Detection skill sharpened my senses — trajectories, breathing rhythm, branch angles — everything slowed as if submerged underwater.

The Dryad noticed.

Her eyes widened — she lifted both arms — every branch in the chamber aimed at me at once.

She was going to erase me in one all–out volley.

I whispered:

"Not today."

I sprinted toward her — straight into the storm.

THWACK—WHIP—CRACK—PING—

Branches shattered stone around me — sliced air — one grazed my left cheek, another clipped my forearm — blood sprayed.

Movement Arts strained every tendon — my vision blurred from speed.

And then —

I jumped.

Midair.

Gun raised.

Straight at her exposed core.

The Dryad screamed.

[...NO—!!]

The world narrowed into a single moment.

I pulled the trigger.

BOOM.

The mana slug drilled through bark, through wood, through her central vein of mana — and exploded inside.

The explosion was silent.

Just a pulse of glowing green — like a heart stopping.

The Dryad froze.

Branches halted mid–air.

Her glowing eyes flickered...

and went dark.

Then the entire colossal body collapsed — slow — heavy — the way a dying sequoia would fall after centuries.

THUDDDDDDDDDDD—

Silence.

My knees buckled.

Sweat ran down my neck.

"...holy shit..."

I won.

Barely.

Hell — if she’d had one more minute — I’d have been fertilizer.

The system window popped into view.

━━━━━━━━━━━

[BOSS DEFEATED]

+1200 Points

━━━━━━━━━━━

I exhaled shakily... then slowly grinned.

"Barely... but a win is a win."

Now — time to collect that fruit.

I approached the Dryad’s main body, the entire structure already brittle and grey. Her root–mass had shriveled as soon as I detonated the core. I sifted through the withered trunk and pried aside a cracked layer of bark — and there it was.

A fist–sized crystal embedded deep in the heartwood, gleaming faintly like dew trapped inside polished emerald.

The jewel I came for.

I reached in and plucked it free.

A chimed window flickered.

━━━━━━━━━━━

[ Fairy’s Core] — Grade: Rare

A crystallized mana gland formed through centuries of growth.

Consuming it permanently increases Mana capacity.

Effect: Mana +10 (Permanent)

━━━━━━━━━━━

Perfect.

Exactly as the game’s data said.

Even though this was only a rare grade core — items that gave permanent stat boosts were beyond priceless. Hunters would kill each other over a common rank stat fruit.
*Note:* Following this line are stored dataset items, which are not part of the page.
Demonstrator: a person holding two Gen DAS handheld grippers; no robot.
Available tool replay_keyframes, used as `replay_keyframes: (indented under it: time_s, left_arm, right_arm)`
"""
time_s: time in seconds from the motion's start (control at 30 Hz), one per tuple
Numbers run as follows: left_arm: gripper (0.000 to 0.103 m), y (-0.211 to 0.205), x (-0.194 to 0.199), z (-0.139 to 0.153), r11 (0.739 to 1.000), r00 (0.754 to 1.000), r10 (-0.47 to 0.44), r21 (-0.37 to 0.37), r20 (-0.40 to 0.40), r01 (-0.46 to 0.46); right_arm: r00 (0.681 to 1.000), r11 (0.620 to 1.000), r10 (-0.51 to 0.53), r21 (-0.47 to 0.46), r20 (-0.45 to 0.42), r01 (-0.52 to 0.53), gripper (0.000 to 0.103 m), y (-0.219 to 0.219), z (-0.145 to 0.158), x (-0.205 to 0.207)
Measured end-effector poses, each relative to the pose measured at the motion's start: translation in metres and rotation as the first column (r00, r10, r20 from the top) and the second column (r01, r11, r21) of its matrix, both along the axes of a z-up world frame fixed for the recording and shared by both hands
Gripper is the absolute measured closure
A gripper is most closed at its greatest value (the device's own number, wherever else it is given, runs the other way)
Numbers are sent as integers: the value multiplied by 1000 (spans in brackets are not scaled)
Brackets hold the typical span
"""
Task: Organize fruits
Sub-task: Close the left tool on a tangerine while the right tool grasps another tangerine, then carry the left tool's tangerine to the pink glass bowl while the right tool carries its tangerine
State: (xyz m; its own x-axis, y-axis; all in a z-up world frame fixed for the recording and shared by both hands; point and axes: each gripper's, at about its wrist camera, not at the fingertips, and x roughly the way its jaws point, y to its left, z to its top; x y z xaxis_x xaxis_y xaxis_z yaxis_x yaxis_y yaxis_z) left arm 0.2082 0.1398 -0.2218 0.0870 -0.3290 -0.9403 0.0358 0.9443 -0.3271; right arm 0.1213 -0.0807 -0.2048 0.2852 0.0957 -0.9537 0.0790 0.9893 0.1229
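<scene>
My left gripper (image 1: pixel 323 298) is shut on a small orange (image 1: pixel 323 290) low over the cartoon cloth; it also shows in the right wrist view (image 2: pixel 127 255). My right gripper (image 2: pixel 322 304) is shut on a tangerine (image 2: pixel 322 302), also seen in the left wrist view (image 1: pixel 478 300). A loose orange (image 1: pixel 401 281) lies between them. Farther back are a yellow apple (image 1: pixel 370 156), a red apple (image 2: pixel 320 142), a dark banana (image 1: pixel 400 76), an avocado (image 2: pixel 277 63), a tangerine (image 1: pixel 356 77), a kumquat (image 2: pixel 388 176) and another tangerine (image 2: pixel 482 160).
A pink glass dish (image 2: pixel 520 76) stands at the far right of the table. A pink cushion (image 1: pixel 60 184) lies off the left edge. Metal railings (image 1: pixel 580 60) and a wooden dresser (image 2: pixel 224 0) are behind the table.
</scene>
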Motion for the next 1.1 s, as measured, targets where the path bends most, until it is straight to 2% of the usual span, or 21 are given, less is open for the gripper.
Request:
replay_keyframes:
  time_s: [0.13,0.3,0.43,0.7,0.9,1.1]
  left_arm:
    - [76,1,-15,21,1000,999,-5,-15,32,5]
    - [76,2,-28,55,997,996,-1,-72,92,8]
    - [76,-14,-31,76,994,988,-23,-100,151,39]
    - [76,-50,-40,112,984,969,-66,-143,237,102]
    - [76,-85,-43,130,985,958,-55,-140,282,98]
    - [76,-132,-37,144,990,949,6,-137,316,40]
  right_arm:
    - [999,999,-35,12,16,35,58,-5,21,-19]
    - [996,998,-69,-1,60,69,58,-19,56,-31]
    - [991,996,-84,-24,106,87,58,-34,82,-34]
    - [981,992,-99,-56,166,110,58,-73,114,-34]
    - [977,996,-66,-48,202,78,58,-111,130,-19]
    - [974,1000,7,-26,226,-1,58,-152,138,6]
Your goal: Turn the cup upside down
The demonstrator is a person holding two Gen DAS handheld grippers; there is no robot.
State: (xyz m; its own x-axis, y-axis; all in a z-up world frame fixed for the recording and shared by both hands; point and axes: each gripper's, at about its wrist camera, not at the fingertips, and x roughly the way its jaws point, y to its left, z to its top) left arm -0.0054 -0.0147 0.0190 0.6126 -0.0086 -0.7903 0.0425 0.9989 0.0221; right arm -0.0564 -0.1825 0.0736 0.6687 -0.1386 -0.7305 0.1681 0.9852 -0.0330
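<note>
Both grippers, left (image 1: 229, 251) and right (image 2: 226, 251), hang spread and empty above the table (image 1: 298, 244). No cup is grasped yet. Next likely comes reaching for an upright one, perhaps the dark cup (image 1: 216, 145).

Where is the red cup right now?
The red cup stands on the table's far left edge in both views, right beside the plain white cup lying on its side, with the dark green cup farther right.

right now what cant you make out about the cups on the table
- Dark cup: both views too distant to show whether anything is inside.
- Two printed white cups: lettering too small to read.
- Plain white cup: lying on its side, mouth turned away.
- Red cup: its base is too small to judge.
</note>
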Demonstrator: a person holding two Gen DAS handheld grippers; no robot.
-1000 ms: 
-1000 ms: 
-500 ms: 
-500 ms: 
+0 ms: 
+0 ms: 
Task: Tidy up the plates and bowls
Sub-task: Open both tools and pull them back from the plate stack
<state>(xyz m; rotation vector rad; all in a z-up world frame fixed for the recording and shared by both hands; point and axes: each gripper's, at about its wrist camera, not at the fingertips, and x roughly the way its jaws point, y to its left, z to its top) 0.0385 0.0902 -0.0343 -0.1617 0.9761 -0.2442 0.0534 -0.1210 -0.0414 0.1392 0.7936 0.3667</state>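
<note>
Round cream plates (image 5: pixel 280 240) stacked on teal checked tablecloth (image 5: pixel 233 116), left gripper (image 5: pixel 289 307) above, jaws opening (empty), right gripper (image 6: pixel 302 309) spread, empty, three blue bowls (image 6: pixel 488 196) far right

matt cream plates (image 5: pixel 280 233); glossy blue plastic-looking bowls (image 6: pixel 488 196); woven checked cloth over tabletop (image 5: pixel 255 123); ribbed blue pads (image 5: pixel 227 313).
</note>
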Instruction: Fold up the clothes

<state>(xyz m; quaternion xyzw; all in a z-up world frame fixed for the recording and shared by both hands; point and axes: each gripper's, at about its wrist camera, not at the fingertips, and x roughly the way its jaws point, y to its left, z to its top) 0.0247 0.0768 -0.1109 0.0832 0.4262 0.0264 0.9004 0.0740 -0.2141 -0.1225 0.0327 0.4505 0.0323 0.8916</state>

Something like this would sell for tens of thousands of gold even just for research.

But I wasn’t selling it.

This was for me — for my pathetic mana stat of 4.

I stored the core inside my pouch. No reason to linger here. Just because the boss was dead didn’t mean the dungeon was "safe." Boss rooms were still inside the anomaly bubble — and stray spawns could still occur.

I retraced my steps along the same path I used for entry.

By the time I stepped out of the spatial rift, the sky was dark.

"...Seriously. How much time did I spend in there?"

Time always moved strangely inside these places. Spatial distortion wasn’t just about space — it twisted temporal flow too. Some dungeons doubled time. Some halved it. Some fluctuated minute by minute.

Hunters argued endlessly about whether it was rule, or chaos, or some kind of dungeon ecology.

Regardless — today’s disparity wasn’t too bad.

I dusted off my coat, let out a long exhale, and waved down the first carriage I saw.

"City district. South market block."

The coachman flicked the reins, and we rolled off.

I leaned back against the cushion, one hand resting unconsciously over my inner coat pocket... right where the Fairy’s Core lay inside the pouch.

Heh.

One step closer.

Now — I could actually cast magic myself.